Но неужели мечты о старом, добром, честном «реализме» – единственная тайная ересь, на которую только и способна русская литература? Неужели все уроки, преподанные нам, пропали даром и мы в лучшем случае желаем лишь одного – вернуться к натуральной школе и критическому направлению? Будем надеяться, что это не совсем так и что наша потребность в правде не помешает работе мысли и воображения.
В данном случае я возлагаю надежду на искусство фантасмагорическое, с гипотезами вместо цели и гротеском взамен бытописания. Оно наиболее полно отвечает духу современности. Пусть утрированные образы Гофмана, Достоевского, Гойи, Шагала и самого социалистического реалиста Маяковского и многих других реалистов и не реалистов научат нас, как быть правдивыми с помощью нелепой фантазии.
Утрачивая веру, мы не утеряли восторга перед происходящими на наших глазах метаморфозами бога, перед чудовищной перистальтикой его кишок – мозговых извилин. Мы не знаем, куда идти, но, поняв, что делать нечего, начинаем думать, строить догадки, предполагать. Может быть, мы придумаем что-нибудь удивительное. Но это уже не будет социалистическим реализмом.
Вместо послесловия к прозе Абрама Терца
В. В. Иванов. ЗАЯВЛЕНИЕ В ЮРИДИЧЕСКУЮ КОНСУЛЬТАЦИЮ [70]
Познакомившись в последнее время с сочинениями Абрама Терца, на основании которых обвиняется А. Д. Синявский, я утверждаю, что в них не содержится ничего, что могло бы дать повод для уголовного преследования.

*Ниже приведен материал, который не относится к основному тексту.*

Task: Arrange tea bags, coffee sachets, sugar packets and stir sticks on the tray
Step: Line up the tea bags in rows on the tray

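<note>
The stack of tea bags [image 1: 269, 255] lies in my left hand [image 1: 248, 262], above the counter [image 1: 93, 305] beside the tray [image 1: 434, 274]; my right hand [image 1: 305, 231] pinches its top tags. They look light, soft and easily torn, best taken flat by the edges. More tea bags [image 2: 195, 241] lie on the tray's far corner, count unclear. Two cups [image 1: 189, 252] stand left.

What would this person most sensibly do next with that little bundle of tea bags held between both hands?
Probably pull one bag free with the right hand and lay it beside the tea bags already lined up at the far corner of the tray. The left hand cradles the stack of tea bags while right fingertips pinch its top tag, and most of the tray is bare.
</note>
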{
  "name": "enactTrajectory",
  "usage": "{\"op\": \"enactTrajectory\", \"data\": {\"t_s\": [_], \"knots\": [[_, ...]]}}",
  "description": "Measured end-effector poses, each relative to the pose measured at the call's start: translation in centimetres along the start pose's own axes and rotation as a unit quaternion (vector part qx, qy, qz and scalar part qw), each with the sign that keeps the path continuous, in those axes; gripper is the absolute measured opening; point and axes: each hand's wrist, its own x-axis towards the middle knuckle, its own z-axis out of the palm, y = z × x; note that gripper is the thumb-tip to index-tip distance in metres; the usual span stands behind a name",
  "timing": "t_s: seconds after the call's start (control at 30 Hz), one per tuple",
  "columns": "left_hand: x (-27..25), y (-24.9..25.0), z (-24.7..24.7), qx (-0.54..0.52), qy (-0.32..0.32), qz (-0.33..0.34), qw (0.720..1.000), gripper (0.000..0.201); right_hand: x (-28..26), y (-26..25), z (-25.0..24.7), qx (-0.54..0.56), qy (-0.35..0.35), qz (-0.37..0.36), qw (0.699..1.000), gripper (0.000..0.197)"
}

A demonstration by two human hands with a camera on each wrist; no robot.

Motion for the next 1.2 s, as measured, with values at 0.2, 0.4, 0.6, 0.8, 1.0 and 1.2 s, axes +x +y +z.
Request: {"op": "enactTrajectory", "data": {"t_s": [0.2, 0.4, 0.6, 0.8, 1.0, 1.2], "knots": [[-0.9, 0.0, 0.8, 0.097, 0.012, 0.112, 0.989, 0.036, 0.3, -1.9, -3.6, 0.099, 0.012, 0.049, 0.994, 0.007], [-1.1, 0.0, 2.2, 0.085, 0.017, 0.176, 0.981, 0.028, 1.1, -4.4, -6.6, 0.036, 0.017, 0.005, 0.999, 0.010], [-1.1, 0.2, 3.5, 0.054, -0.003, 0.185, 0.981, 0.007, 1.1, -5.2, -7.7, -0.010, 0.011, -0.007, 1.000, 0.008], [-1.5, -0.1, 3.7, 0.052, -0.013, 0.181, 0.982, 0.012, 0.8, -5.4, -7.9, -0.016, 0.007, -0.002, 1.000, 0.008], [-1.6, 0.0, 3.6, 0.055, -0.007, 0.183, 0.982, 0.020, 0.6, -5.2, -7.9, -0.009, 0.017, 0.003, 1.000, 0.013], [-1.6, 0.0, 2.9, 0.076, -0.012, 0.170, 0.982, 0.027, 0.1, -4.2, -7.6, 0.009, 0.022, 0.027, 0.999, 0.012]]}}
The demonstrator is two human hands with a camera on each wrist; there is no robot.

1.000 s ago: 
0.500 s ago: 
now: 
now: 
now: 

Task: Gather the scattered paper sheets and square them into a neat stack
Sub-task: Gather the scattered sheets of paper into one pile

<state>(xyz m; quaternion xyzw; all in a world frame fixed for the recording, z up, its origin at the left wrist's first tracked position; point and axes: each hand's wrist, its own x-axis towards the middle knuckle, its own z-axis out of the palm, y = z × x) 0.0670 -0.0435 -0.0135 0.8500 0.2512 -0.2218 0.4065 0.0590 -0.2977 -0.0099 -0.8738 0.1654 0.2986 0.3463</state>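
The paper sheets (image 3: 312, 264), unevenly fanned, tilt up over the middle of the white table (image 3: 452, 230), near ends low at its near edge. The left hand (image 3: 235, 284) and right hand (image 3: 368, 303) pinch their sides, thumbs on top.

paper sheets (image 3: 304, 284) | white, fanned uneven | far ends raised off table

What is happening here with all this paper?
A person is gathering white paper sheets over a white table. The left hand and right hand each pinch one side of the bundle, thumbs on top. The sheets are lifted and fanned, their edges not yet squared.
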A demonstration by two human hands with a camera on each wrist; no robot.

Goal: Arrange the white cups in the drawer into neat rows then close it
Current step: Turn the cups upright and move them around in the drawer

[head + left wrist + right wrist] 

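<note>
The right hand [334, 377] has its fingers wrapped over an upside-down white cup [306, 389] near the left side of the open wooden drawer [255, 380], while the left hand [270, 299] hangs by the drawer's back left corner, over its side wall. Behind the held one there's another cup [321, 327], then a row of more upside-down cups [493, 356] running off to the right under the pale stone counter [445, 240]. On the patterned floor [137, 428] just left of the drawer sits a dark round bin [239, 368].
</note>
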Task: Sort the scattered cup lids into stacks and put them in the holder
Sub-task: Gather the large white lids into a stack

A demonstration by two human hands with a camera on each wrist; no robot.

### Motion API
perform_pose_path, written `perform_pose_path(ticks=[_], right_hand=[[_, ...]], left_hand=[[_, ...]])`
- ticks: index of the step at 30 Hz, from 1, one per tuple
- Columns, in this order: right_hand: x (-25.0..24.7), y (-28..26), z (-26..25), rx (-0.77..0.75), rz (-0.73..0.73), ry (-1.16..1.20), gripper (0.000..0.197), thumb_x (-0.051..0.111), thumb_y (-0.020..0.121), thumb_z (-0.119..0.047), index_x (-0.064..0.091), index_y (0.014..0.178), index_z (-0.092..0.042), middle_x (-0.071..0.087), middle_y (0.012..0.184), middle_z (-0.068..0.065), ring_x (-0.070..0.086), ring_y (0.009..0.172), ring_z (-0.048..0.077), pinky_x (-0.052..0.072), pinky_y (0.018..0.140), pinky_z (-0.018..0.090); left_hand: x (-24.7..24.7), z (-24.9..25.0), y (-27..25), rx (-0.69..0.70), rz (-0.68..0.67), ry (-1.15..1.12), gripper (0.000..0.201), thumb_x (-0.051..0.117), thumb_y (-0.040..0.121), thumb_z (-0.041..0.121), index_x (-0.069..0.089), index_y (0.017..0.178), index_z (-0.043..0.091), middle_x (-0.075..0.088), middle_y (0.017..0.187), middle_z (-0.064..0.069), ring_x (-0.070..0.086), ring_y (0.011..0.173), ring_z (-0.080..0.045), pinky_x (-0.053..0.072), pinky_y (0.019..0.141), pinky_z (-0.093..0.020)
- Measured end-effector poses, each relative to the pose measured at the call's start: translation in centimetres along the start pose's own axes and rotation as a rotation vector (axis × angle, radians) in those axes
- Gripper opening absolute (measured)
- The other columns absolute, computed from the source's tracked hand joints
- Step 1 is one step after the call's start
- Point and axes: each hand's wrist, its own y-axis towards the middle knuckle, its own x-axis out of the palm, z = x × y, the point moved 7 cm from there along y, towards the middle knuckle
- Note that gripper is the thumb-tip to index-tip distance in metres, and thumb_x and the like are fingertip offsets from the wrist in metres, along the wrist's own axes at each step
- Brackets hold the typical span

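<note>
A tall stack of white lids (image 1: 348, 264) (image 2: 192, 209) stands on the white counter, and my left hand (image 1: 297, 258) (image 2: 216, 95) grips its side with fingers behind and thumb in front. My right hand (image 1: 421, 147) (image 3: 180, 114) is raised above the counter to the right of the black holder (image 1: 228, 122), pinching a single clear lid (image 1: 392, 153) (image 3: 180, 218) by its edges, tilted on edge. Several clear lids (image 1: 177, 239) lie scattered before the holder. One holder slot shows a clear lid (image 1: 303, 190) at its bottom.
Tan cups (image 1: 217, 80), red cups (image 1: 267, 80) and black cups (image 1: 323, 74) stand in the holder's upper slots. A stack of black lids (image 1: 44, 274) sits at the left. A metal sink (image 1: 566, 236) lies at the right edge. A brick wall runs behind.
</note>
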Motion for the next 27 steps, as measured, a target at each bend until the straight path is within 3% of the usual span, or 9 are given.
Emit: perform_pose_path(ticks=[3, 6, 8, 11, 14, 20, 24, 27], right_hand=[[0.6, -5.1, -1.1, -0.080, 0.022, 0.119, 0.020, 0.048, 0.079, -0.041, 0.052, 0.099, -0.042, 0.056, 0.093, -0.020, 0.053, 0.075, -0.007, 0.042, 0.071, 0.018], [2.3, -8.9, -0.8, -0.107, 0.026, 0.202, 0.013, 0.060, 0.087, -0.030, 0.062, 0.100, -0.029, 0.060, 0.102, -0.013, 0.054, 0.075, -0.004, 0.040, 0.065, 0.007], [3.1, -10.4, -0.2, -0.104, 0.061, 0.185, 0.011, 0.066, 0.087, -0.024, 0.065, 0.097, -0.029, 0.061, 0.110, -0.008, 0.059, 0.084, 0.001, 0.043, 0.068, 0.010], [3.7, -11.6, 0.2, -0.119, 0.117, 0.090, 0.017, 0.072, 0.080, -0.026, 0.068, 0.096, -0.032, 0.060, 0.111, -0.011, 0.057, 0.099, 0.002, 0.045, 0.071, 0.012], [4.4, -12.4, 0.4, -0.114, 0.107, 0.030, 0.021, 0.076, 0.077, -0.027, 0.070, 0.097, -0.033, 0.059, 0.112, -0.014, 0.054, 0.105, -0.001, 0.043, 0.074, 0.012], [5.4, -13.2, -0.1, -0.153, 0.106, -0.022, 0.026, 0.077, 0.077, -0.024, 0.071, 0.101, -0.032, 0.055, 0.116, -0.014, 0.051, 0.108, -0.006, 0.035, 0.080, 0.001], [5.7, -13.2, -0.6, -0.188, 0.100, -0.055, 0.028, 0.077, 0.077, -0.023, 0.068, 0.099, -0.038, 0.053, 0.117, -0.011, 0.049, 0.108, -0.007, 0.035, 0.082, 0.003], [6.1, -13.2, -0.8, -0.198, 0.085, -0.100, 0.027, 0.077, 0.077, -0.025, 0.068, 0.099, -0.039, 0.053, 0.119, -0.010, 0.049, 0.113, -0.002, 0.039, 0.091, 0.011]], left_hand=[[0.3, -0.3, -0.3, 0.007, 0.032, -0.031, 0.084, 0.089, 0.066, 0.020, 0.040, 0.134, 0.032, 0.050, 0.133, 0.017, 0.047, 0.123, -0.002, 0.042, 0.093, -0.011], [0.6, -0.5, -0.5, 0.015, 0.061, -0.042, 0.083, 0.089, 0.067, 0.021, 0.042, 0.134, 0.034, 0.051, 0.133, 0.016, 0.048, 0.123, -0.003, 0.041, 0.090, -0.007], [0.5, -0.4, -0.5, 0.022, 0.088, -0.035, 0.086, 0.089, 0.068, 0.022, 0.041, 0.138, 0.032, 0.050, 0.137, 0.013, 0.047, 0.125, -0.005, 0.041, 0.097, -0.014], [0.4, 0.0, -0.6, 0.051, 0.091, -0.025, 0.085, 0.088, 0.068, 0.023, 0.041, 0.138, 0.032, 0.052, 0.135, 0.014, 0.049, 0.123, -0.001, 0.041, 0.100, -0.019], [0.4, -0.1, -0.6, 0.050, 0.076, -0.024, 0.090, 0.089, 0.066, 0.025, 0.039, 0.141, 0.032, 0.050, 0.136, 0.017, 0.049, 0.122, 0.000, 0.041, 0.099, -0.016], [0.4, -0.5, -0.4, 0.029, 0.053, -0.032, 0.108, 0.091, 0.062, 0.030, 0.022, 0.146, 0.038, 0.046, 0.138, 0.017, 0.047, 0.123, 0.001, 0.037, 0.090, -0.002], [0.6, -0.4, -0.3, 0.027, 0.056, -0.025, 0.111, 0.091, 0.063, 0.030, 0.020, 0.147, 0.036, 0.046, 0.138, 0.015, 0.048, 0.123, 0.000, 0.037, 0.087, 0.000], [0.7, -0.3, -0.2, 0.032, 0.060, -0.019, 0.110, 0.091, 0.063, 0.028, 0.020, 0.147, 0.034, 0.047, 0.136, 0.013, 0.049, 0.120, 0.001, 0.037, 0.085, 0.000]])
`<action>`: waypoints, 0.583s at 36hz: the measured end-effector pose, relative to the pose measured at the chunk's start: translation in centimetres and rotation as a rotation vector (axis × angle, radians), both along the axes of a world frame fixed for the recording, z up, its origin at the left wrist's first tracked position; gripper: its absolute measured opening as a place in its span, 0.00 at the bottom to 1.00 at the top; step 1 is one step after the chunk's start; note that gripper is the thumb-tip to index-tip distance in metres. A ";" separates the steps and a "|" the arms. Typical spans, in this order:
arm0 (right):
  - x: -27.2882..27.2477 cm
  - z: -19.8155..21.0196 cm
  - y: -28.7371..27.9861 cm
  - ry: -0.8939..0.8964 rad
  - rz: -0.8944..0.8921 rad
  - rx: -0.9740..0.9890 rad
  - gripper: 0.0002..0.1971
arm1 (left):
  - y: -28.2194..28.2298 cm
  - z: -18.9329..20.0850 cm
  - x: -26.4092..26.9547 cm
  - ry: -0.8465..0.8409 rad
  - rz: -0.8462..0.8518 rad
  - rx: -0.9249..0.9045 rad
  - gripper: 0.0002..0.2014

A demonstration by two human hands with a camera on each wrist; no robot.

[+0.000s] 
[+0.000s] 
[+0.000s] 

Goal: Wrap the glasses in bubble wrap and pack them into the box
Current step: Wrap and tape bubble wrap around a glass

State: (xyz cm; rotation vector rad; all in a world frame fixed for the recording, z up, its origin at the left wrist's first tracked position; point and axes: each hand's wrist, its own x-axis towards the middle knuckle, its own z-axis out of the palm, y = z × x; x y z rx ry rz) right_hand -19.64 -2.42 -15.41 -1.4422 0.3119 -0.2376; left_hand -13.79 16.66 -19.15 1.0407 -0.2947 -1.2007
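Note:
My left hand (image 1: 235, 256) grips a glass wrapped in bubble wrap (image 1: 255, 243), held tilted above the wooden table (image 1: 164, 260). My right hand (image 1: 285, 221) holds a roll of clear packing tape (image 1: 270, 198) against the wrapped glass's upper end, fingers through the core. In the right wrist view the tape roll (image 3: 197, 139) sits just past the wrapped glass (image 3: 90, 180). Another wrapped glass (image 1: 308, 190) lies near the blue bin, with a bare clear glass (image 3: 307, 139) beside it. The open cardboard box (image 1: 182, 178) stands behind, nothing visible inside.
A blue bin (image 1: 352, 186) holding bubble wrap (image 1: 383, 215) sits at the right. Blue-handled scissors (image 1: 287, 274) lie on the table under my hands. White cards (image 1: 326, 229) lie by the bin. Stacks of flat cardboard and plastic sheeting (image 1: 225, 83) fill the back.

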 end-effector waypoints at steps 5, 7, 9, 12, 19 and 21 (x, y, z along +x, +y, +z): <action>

Большинство произведений А. Терца написано в традиционной для нашей литературы сказовой форме (имеется в виду «сказ» в терминологическом смысле). Особенностью сказа является то, что повествование ведется от лица героя, который отнюдь не совпадает с автором. Поэтому, например, все высказывания, сделанные в повести от первого лица («Любимов»), следует отнести к совершенно конкретному рассказчику-персонажу этой повести, а вовсе не к автору повести. Автор относится весьма критически к этому условному персонажу, что видно в особенности из заключительной главы повести. Как это принято в сказовой прозе, некоторые высказывания рассказчика введены намеренно, с целью показать читателю уровень этого рассказчика, существенно отличный от реального авторского. Несовпадение условного автора (т.е. того рассказчика, от лица которого ведется повествование и вставляются лирические куски) и настоящего автора характерно и для повести «Суд идет» (в этом отношении особенно показателен эпилог этой повести). Поэтому отдельные цитаты (хотя бы и сказанные от первого лица в обеих повестях) не могут быть приписаны Абраму Терцу и тем более служить для уголовного преследования автора. Непонимание этого может проистекать только от неумения (или нежелания) разобраться в специфике художественной литературы (в особенности ее сказовой формы, характерной для русской прозаической традиции), решительно ее отличающей от других видов литературы. Такая форма сказа с условным рассказчиком, существенно отличным от реального автора, была намечена еще в прозе Пушкина – в «Повестях Белкина» и в «Истории села Горюхина», где все повествование ведется от имени вымышленного действующего лица.